* TASK REQUIREMENTS *
Each line below should be set down again unchanged.

* THE DATA *
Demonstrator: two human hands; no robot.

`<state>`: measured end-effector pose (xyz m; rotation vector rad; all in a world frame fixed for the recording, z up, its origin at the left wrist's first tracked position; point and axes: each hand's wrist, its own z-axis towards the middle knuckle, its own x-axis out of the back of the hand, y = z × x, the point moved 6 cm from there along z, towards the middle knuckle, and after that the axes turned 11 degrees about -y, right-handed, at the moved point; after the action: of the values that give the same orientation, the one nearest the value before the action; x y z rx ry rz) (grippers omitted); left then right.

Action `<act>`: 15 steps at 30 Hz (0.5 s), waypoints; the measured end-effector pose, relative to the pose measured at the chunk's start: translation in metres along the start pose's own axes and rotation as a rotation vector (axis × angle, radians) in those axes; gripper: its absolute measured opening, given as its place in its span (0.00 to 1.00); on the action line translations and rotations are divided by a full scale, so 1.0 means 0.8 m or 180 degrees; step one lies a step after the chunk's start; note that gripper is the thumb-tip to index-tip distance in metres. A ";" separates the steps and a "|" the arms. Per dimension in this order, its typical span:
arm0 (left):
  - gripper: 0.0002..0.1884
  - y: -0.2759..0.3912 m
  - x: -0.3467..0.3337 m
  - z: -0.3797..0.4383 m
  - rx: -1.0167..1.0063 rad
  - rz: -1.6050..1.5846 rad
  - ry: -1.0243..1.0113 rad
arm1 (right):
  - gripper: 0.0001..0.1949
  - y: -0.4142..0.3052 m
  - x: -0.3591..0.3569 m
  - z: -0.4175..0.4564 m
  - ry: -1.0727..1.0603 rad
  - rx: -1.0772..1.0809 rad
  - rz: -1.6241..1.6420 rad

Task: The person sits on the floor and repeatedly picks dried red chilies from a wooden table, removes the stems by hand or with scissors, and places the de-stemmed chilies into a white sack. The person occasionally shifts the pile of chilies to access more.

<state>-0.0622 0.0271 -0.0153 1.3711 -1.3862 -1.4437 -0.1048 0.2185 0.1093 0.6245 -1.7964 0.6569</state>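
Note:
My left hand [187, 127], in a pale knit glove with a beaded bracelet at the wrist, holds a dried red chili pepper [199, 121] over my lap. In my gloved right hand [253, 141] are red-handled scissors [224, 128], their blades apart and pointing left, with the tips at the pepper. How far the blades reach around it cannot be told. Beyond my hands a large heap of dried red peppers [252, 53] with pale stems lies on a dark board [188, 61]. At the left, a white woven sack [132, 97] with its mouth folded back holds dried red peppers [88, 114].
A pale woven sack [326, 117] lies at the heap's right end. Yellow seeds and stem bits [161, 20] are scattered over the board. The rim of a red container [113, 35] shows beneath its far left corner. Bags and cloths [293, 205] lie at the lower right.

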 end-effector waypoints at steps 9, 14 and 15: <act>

* SOLUTION TO THIS TASK *
Demonstrator: two human hands; no robot.

`<state>`: measured end-effector pose (xyz m; rotation vector rad; all in a world frame fixed for the recording, z up, its origin at the left wrist's first tracked position; point and axes: each hand's wrist, its own z-axis towards the middle knuckle, its own x-axis out of the back of the hand, y = z × x, the point moved 6 cm from there along z, towards the middle knuckle, and after that the axes turned 11 degrees about -y, right-handed, at the moved point; after the action: of the values that give the same orientation, the one nearest the value before the action; x y z rx ry rz) (grippers omitted); left then right.

Action `<act>`: 15 steps at 30 Hz (0.5 s), waypoints; the measured end-effector pose, relative to the pose measured at the chunk's start: translation in metres along the start pose's own axes and rotation as a rotation vector (axis × angle, radians) in those axes; gripper: its absolute measured opening, given as its place in its span (0.00 to 1.00); on the action line translations and rotations are divided by a full scale, so 1.0 means 0.8 m or 180 degrees; step one lies a step after the chunk's start; note that gripper is the thumb-tip to index-tip distance in metres. A ";" separates the steps and a "|" the arms. Per dimension in this order, its typical span:
arm0 (left):
  - gripper: 0.0002..0.1884
  - y: -0.2759..0.3912 m
  - x: -0.3467..0.3337 m
  - z: -0.3797..0.4383 m
  - rx: -1.0167..1.0063 rad
  - rz: -1.6050..1.5846 rad
  - ry: -1.0243..1.0113 rad
arm1 (right):
  - gripper: 0.0001..0.1949
  - y: -0.4142..0.3052 m
  - x: -0.3591..0.3569 m
  - z: -0.4175..0.4564 m
  - ry: -1.0727..1.0603 rad
  - rx: -1.0772..1.0809 rad
  - rz: -1.6241..1.6420 rad

Task: The person sits on the floor and repeatedly picks dried red chilies from a wooden table, removes the stems by hand or with scissors, and places the de-stemmed chilies into a white sack. The person occasionally shifts the pile of chilies to access more.

<state>-0.0622 0.0271 -0.0153 1.3711 -1.3862 -1.4437 -0.1048 0.2185 0.1093 0.6245 -1.7964 0.6569</state>
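Note:
My left hand [187, 127], in a pale knit glove with a beaded bracelet at the wrist, holds a dried red chili pepper [199, 121] over my lap. In my gloved right hand [253, 141] are red-handled scissors [224, 128], their blades apart and pointing left, with the tips at the pepper. How far the blades reach around it cannot be told. Beyond my hands a large heap of dried red peppers [252, 53] with pale stems lies on a dark board [188, 61]. At the left, a white woven sack [132, 97] with its mouth folded back holds dried red peppers [88, 114].
A pale woven sack [326, 117] lies at the heap's right end. Yellow seeds and stem bits [161, 20] are scattered over the board. The rim of a red container [113, 35] shows beneath its far left corner. Bags and cloths [293, 205] lie at the lower right.
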
 end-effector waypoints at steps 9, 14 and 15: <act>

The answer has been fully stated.